◆ EXERCISE DIRECTIONS
Starting at the line containing "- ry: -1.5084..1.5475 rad" and ending at the line containing "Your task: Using", print every line of the material below exactly, both ends included, and stop there.

== == ==

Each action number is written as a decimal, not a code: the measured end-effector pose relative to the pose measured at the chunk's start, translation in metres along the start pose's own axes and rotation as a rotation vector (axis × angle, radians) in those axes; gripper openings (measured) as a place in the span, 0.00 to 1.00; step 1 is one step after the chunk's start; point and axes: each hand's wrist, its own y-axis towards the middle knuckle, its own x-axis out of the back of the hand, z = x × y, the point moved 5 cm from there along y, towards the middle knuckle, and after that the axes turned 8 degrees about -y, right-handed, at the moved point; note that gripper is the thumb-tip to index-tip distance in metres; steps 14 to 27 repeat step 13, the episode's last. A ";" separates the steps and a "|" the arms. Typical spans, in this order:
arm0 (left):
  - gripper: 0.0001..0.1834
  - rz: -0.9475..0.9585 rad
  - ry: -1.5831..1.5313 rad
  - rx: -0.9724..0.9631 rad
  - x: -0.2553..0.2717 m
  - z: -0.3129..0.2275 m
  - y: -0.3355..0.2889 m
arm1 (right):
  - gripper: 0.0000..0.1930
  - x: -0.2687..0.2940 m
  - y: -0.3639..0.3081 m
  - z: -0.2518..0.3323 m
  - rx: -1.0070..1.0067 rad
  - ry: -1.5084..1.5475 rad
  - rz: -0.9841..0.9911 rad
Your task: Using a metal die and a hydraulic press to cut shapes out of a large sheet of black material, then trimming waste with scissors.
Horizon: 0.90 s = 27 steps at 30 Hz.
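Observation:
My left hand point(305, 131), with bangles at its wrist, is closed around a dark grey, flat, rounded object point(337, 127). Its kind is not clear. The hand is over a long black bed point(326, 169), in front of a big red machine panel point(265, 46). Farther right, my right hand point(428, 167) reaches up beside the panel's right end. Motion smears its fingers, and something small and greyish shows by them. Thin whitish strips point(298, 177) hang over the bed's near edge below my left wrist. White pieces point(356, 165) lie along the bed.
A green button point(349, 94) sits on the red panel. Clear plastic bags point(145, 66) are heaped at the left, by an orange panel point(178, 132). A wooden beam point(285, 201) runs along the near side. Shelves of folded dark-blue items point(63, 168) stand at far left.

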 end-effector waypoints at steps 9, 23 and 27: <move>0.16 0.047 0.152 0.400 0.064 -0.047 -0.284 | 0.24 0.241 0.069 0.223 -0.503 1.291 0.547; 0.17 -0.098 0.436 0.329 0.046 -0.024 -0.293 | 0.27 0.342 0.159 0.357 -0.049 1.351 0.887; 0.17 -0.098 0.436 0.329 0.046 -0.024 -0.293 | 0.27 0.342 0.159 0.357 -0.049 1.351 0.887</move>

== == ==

◆ TASK RESULT
  - ry: -1.5084..1.5475 rad
  - rz: -0.9841..0.9911 rad
Your task: Using a metal die and a hydraulic press to cut shapes out of a large sheet of black material, then trimming waste with scissors.

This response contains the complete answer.